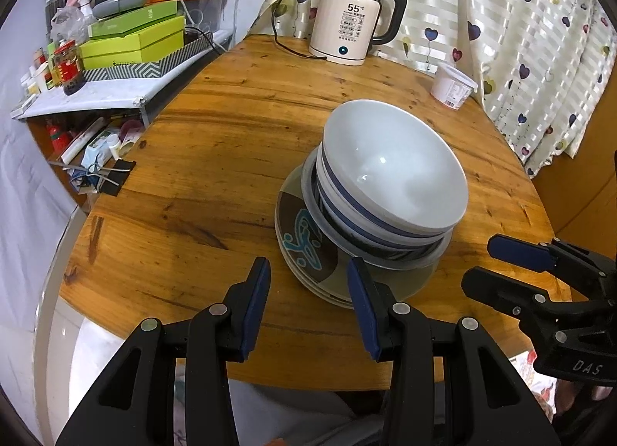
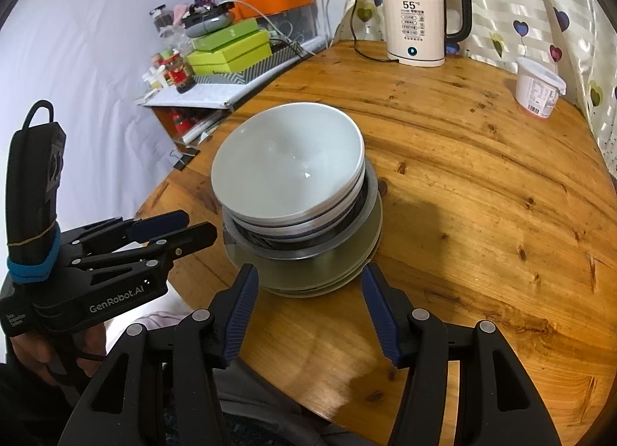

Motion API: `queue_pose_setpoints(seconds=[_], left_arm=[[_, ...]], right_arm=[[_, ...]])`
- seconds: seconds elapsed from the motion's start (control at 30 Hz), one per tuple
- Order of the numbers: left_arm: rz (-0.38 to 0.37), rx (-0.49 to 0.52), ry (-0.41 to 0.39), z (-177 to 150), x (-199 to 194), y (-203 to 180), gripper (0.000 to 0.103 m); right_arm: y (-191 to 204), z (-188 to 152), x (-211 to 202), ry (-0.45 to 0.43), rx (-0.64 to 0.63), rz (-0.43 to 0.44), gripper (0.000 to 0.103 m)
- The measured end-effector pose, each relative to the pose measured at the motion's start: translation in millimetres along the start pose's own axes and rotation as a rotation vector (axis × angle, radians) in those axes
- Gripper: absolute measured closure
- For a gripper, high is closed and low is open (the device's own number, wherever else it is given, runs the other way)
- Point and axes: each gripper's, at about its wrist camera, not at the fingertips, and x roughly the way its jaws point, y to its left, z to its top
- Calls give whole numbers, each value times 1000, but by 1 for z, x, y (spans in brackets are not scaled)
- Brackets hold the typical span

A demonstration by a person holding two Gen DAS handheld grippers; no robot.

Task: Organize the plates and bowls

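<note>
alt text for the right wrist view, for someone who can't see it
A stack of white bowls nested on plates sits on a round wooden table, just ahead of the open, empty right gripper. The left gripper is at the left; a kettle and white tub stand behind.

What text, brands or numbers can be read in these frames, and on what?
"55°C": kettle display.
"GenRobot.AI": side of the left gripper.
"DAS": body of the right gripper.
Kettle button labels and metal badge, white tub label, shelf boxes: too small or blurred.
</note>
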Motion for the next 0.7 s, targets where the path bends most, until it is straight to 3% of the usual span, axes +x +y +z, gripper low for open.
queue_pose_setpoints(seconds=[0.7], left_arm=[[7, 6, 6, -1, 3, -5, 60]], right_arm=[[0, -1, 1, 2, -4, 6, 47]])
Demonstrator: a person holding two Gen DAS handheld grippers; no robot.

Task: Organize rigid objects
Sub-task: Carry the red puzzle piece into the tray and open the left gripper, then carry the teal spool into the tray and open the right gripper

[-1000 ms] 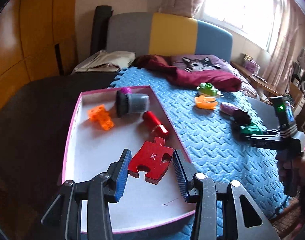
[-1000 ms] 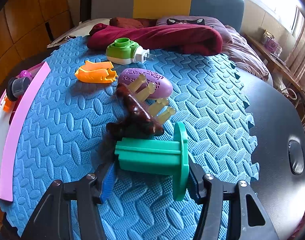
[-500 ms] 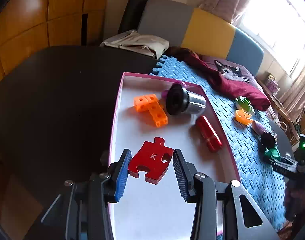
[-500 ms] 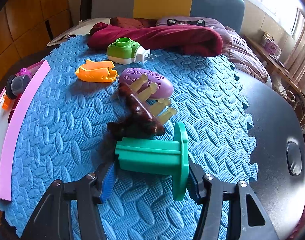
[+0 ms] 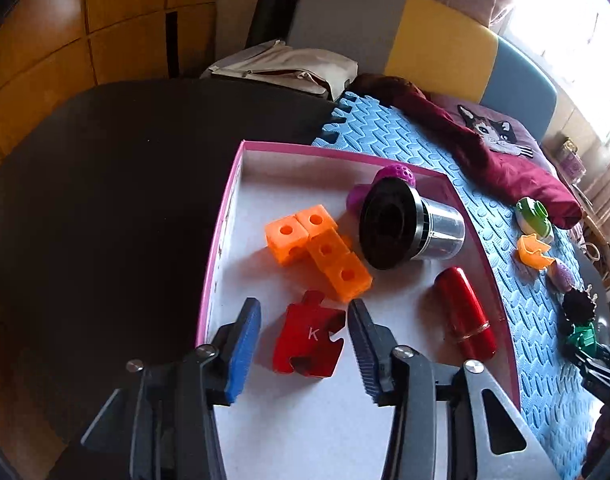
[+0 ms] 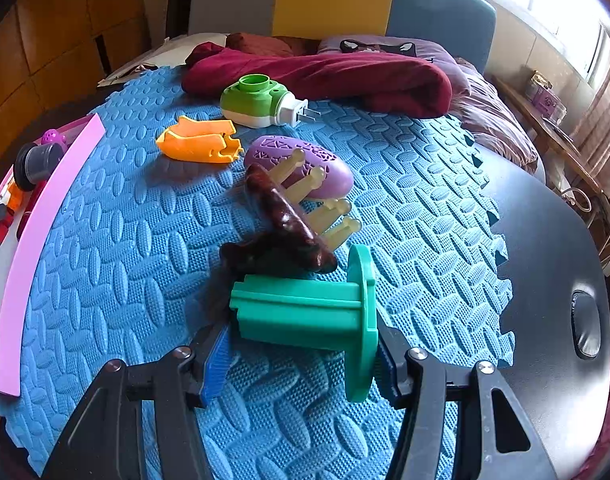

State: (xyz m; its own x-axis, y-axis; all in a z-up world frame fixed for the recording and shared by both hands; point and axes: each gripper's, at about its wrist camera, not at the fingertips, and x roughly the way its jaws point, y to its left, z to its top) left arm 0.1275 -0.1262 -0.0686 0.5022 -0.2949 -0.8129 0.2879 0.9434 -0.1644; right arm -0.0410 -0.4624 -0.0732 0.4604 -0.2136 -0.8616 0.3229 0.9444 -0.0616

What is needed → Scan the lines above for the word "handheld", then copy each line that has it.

Written response →
A demonstration by a person holding two Gen DAS handheld grippers; no robot.
Demonstrator: a person holding two Gen DAS handheld grippers; no robot.

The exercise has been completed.